Step 1: Recommendation Systems

The goal of a recommendation systems is to produce a list of rules. This set of rules are usually built using a transactional type of data set which identifies links between users and items. Then, the rule set is applied to either a user or an item to get a list of items to recommend.

This imply 2 approaches to building recommendation systems:

  • Collaborative filtering:

With this approach, you can build a model using past similarities between users behaviors (items previously purchased by a user or movies rated by a user for example).

Collaborative filtering is based on the assumption that users who had similar behaviors in the past will have the same behaviors in the future, and that they will like items that other users with similar behaviors liked in the past.

In this scenario, you can build your model by analyzing links (transactions) between 2 types of nodes, one will be the user and the other the item.

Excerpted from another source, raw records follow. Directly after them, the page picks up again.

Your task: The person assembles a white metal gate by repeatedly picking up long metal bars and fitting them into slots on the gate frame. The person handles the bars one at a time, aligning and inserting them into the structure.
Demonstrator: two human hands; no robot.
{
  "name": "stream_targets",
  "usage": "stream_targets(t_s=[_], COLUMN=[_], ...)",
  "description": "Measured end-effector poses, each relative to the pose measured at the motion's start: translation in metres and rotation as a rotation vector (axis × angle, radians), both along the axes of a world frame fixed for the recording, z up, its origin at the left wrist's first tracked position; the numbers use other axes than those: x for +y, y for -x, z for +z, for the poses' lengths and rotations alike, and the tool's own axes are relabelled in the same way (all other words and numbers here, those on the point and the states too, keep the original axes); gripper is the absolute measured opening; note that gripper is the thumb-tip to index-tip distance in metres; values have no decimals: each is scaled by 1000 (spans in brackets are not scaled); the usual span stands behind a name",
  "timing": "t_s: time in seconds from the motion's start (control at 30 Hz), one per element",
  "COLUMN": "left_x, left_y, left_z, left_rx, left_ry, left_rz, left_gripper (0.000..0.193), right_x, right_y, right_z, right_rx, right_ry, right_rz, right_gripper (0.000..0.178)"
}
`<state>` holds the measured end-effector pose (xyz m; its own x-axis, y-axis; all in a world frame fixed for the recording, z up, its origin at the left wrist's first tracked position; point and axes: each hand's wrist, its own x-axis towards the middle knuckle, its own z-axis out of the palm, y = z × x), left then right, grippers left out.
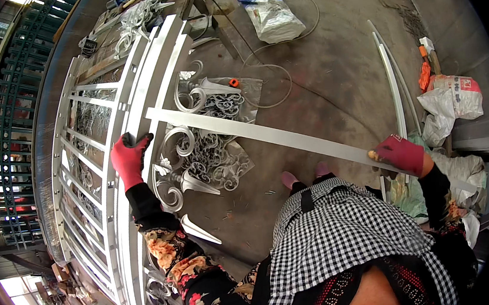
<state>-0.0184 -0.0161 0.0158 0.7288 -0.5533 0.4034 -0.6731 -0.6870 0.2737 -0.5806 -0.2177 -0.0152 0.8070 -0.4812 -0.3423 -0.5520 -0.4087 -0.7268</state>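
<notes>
My right hand (401, 156), in a red and black work glove, is closed around the near end of a long white metal bar (266, 134). The bar slants up to the left, and its far end lies across a stack of white metal rails (141, 86). In a matching glove, my left hand (130, 157) is curled over a rail of that stack, its dark fingertips bent at the edge; the far side of its grip is hidden. Beside the stack is a white barred frame (85, 196). Scrolled metal ornaments (190, 92) lie just right of my left hand.
Small curled metal pieces (210, 138) are heaped on plastic sheeting on the floor. An orange tape measure (233, 83) is near them. A hose (291, 82) loops past a white and blue sack (272, 15). Long strips (390, 77) and more sacks (456, 97) line the right side.
</notes>
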Motion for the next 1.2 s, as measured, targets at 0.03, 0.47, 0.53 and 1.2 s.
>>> stream_targets(t_s=[0.03, 0.47, 0.53, 1.2], left_x=[-2, 11, 3, 16], left_y=[5, 7, 18, -4], left_z=[4, -1, 12, -18], left_rx=[11, 16, 86, 153], left_ry=[-52, -131, -168, -211], left_rz=[21, 40, 79, 40], left_gripper=[57, 64, 61, 57], right_x=[-6, 8, 8, 35], right_y=[-2, -12, -10, -34], right_z=[2, -15, -25, -47], right_rx=[42, 84, 24, -18], right_ry=[-62, -172, 44, 443], right_rz=[7, -194, 5, 212], right_gripper=[21, 35, 26, 15])
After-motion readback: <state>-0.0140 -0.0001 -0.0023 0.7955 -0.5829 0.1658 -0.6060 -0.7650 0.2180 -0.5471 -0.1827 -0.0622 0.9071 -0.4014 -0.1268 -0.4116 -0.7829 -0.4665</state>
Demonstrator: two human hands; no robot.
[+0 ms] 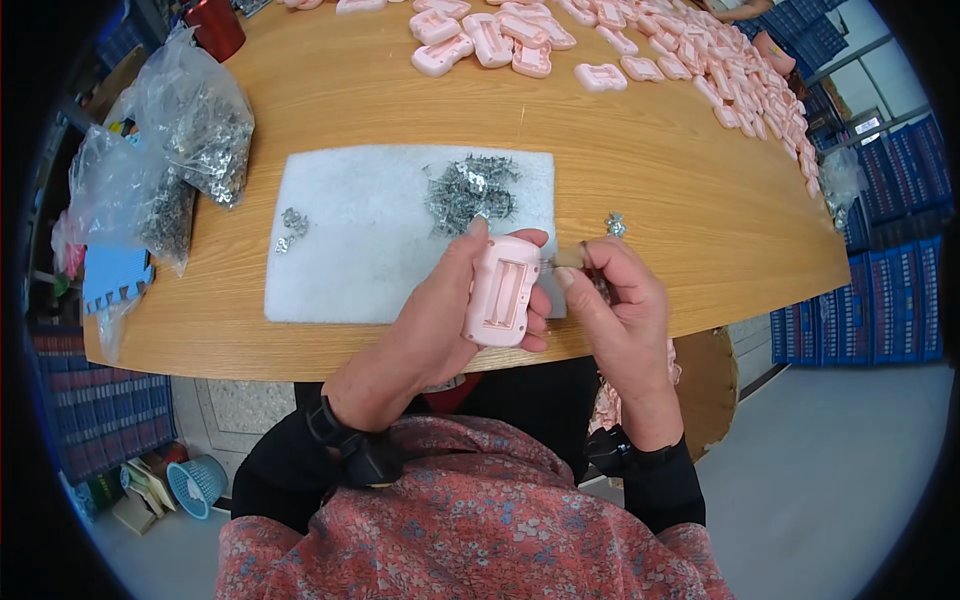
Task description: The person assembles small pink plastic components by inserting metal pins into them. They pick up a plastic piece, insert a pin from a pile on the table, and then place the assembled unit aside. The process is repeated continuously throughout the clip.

And the resulting model will allow you to extract the likelihood of a relation between a user and an item.

In other word, when scoring with the model, the input information will be a user, and the output will be a list of items and their associated score.

  • Content-based filtering:

With this approach, you can recommend items that are similar to each other based on the number of links they have in common compared to other items using for example a series of associated keywords or tags, but also user clicks or orders.

Just like with Collaborative filtering, you can build your model by analyzing links (transactions) between 2 types of nodes, one will be the user and the other the item.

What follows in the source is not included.